2004 Denver Annual Meeting (November 7–10, 2004)

Paper No. 1
Presentation Time: 8:00 AM

LAKE DISTRIBUTION IN THE EOCENE


SCHILLIG, Peter C., Department of Geological Sciences, Ohio University, 316 Clippinger Labs, Athens, OH 45701-2979, SCOTESE, Christopher R., Earth and Environmental Sciences, Univ of Texas at Arlington, PALEOMAP Project, P.O. 190949, Arlington, TX 76019, COSHELL, Lee, Coshell and Associates, 72 Gladstone Ave, South Perth, W. Australia, 6151, Australia and GIERLOWSKI-KORDESCH, Elizabeth H., Geological Sciences, Ohio Univ, 316 Clippinger Labs, Athens, OH 45701-2979, ps295701@ohio.edu

Besides oceans, lakes can have a profound influence on climate patterns through atmosphere-water feedbacks via the ‘lake effect’. They serve as heat sinks and moisture sources that can affect intracontinental climates, as demonstrated by the Permian lakes in southern Gondwanaland or even the Great Lakes in North America. Lake distribution data from the geologic past will have considerable potential for testing and refining reconstructions of atmospheric paleocirculation as well as producing more accurate paleogeographic maps. According to both marine and terrestrial data, Eocene climate has been documented as the warmest period of the Cenozoic. In Eocene age sequences, lake deposits are associated with rift and thrust zones that are spread across North America, southeast Asia, Australia, and western Europe. The interrelationship between tectonics and the formation of lakes is well established; however, the reasons for the thermal maximum during the Eocene are still under debate. Proposed warming mechanisms include injection of metamorphic thermogenic and wetland methane, release of organically-derived carbon dioxide, poleward oceanic heat transfer, and reduction in the intensity of atmospheric circulation. Heat retention and transfer are important in all these mechanisms. Did the large number of lakes in the Eocene, as evidenced by their preserved deposits, add a ‘lake effect’ to the high global temperatures?

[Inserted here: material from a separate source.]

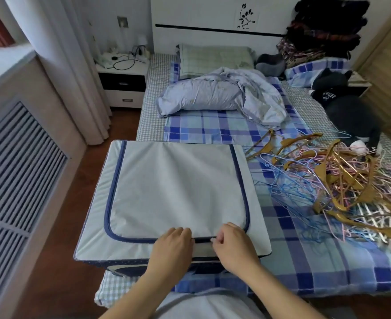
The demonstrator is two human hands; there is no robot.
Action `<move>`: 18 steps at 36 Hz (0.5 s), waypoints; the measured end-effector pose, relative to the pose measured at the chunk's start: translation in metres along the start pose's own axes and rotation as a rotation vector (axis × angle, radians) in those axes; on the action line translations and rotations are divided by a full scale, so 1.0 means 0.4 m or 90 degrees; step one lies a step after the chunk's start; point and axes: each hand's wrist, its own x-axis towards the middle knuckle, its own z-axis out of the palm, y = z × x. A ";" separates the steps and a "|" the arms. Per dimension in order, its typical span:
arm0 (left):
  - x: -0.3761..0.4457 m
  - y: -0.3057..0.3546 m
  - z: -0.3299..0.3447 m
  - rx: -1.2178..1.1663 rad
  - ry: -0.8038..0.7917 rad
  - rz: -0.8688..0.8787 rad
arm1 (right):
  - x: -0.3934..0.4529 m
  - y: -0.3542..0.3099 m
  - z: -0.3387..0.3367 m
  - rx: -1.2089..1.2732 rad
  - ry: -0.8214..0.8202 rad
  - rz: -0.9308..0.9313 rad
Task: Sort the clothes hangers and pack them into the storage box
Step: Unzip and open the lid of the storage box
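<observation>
**Lower centre: hands at the box zipper**

At lower centre, the storage box sits closed on the bed. Left hand rests curled on the lid; right hand pinches the zipper. Tangled hangers lie at right.

At frame centre a storage box sits on the bed, lid closed. Both hands rest on its near zipper edge: left hand, right hand pinching. Tangled hangers lie at right.
</observation>
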 end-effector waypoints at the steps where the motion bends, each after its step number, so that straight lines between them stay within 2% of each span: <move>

To address the lake effect problem in the Eocene, a paleogeographic map of lake distribution must first be generated. Data for approximately one hundred Eocene lake deposits were compiled through a literature search and use of the GGLAB database (Global Geological Record of Lake Basins). Information such as present location, relative age, and projected areal deposit extent (km2) were recorded along with citations. Time resolution of the lake deposits were separated out at the scale of the Lower, Middle, and Upper Eocene. Compiled data was plotted on Eocene maps of the PALEOMAP Project. Analysis of lake extent and distribution through the Eocene will follow.